Welcome to ADVIP

As the ADVIP founder and website administrator, I would like to welcome all of you to this wonderful new organization.  Our mission statement can be found by clicking the ABOUT link.  You can find our Advisory Board members in the BOARD section, and our current general membership list by clicking on the MEMBERSHIP link.

Because ADVIP is dedicated to evidence-based practice, we recommend strongly that you acquaint yourself with the articles and books in the RESEARCH pages.  The lists of books and journal articles are not meant to be exhaustive, but they do include some of the most recent, relevant research on domestic violence intervention.  They indicate is that while a fair amount of research has been amassed on the prevalence, dynamics, causes and consequences of intimate partner abuse in the United States, research from other countries is limited to investigations of prevalence rates.  Furthermore, the state of research on the effectiveness of perpetrator programs in Europe is still in its infancy, and it is essentially nonexistent in the rest of the world.  The most recent review by Eckhardt et al. found only a handful of rigorously-designed experimental studies in the United States.

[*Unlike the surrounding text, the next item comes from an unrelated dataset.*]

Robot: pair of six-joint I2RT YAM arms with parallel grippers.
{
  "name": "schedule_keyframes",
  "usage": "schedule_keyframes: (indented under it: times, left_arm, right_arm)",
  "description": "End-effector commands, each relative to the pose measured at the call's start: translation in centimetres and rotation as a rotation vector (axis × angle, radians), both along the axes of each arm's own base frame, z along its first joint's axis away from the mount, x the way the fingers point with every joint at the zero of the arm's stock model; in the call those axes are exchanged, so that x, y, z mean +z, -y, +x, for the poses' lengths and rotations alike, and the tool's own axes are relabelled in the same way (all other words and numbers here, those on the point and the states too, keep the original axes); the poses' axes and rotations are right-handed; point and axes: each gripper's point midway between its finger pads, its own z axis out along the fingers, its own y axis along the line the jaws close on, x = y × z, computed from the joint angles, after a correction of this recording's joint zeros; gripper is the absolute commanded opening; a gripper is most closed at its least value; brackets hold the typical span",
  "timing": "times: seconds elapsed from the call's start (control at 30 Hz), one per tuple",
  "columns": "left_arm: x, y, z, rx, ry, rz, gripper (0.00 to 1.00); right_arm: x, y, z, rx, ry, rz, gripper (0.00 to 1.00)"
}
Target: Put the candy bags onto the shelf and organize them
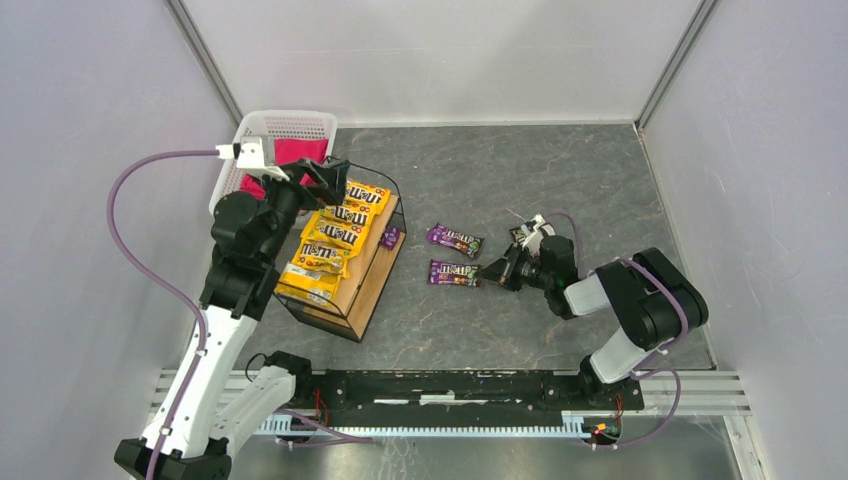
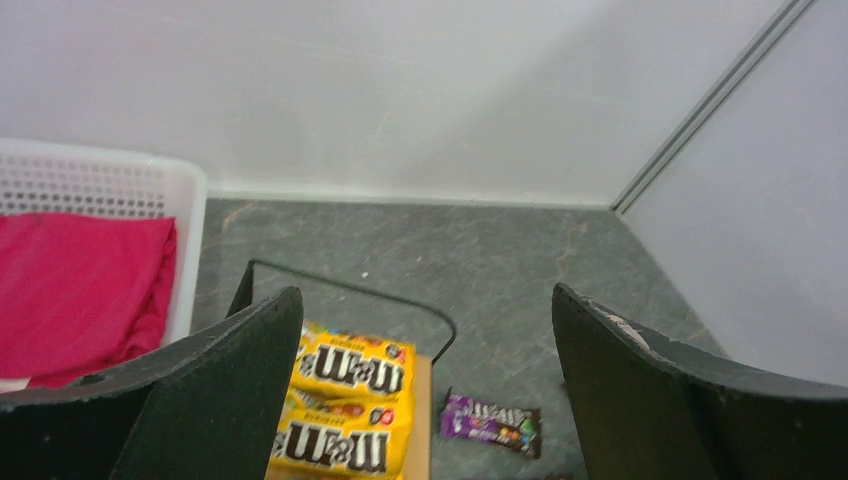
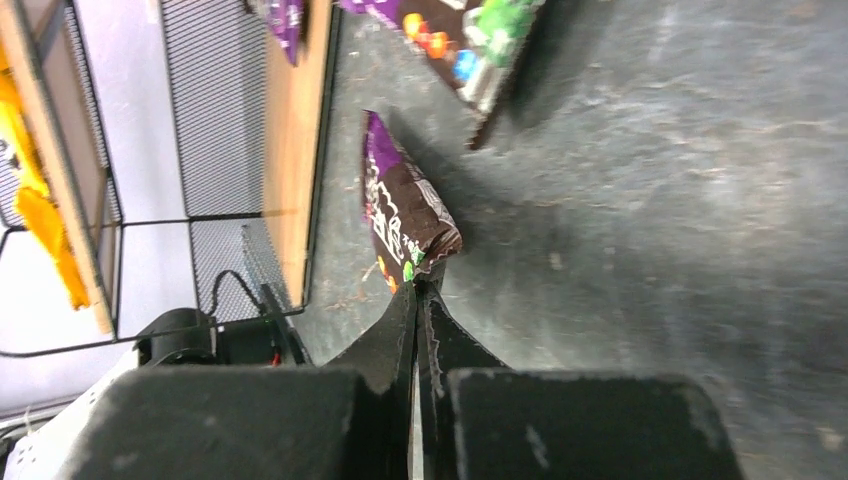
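Note:
The shelf [image 1: 365,275] is a black wire rack with wooden tiers, left of centre. Several yellow candy bags [image 1: 330,240] lie in a row on its top tier, and a small purple packet [image 1: 390,237] lies on the lower plank. Two purple packets lie on the table: a far one [image 1: 455,239] and a near one [image 1: 450,272]. My right gripper [image 1: 492,272] is shut on the near packet's end [image 3: 405,225], low on the table. My left gripper [image 1: 335,180] is open and empty above the shelf's far end, over the yellow bags [image 2: 345,400].
A white perforated basket [image 1: 285,125] with a pink cloth [image 1: 295,152] stands behind the shelf at the far left. White walls enclose the grey table on three sides. The far purple packet also shows in the left wrist view [image 2: 490,425].

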Motion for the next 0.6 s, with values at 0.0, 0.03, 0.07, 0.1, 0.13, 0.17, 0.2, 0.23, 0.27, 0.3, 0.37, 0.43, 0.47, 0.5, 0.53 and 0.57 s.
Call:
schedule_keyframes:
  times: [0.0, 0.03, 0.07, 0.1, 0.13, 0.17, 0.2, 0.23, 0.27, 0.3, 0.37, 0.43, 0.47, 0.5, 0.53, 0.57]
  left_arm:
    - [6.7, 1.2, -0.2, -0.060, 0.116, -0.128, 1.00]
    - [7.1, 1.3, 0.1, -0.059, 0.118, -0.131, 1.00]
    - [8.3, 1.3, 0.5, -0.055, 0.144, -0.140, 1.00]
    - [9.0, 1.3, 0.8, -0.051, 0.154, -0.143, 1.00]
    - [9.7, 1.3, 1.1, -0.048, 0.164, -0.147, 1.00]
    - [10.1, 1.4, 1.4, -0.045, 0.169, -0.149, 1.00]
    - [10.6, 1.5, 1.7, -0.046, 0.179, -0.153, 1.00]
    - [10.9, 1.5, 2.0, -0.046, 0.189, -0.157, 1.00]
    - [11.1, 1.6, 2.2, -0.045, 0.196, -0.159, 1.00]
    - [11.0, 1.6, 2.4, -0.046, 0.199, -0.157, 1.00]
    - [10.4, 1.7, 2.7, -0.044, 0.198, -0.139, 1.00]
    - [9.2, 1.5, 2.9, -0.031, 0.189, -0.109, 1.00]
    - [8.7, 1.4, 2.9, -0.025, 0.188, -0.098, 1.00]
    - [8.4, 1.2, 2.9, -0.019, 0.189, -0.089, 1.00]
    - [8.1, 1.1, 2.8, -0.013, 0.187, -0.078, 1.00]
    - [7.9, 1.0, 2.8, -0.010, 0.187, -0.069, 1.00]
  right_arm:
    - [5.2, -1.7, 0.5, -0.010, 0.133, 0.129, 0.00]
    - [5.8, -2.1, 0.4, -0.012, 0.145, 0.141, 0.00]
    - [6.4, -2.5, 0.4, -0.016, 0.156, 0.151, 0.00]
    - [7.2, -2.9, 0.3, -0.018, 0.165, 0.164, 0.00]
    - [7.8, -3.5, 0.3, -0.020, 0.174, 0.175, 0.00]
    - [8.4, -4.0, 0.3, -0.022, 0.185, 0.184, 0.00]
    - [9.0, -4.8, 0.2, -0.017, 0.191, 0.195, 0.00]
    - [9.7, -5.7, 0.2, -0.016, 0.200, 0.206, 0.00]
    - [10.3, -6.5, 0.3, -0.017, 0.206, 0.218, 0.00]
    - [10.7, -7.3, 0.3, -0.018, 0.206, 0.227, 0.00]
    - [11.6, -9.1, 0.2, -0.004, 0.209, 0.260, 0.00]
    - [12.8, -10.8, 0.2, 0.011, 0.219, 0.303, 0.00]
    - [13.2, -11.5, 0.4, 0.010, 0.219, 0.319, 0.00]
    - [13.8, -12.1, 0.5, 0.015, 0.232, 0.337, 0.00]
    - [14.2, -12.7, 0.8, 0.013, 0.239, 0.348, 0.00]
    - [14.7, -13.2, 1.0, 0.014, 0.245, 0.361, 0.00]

Promising interventions include those based at least partly on Motivational Interviewing or other client-centered approaches, and interventions that include both partners. Conversely, there are indications that programs based on a Duluth-type of model, at least in the United States, do not substantially help to reduce rates of recidivism.  But again, the research is scant and mostly inconclusive, and almost exclusively based on U.S. samples.  Furthermore, very little of the empirical research, no matter how reliable, is reflected in the government standards regulating intervention programs, at least in the US.

Questions abound.  Are gender-based programs more suitable outside of the Western world?  In what cultural environment would couples or family therapy be contraindicated?  Can sociological explanations coexist alongside psychological theories?  Should treatment standards be the same for male and female offenders?  Ought providers be required to be mental health professionals?  How much training does a provider need before he or she can be trusted to facilitate perpetrator groups, and who should be entrusted to conduct such trainings?  To what extent should government bodies be involved in regulating intervention programs?

Your thoughts?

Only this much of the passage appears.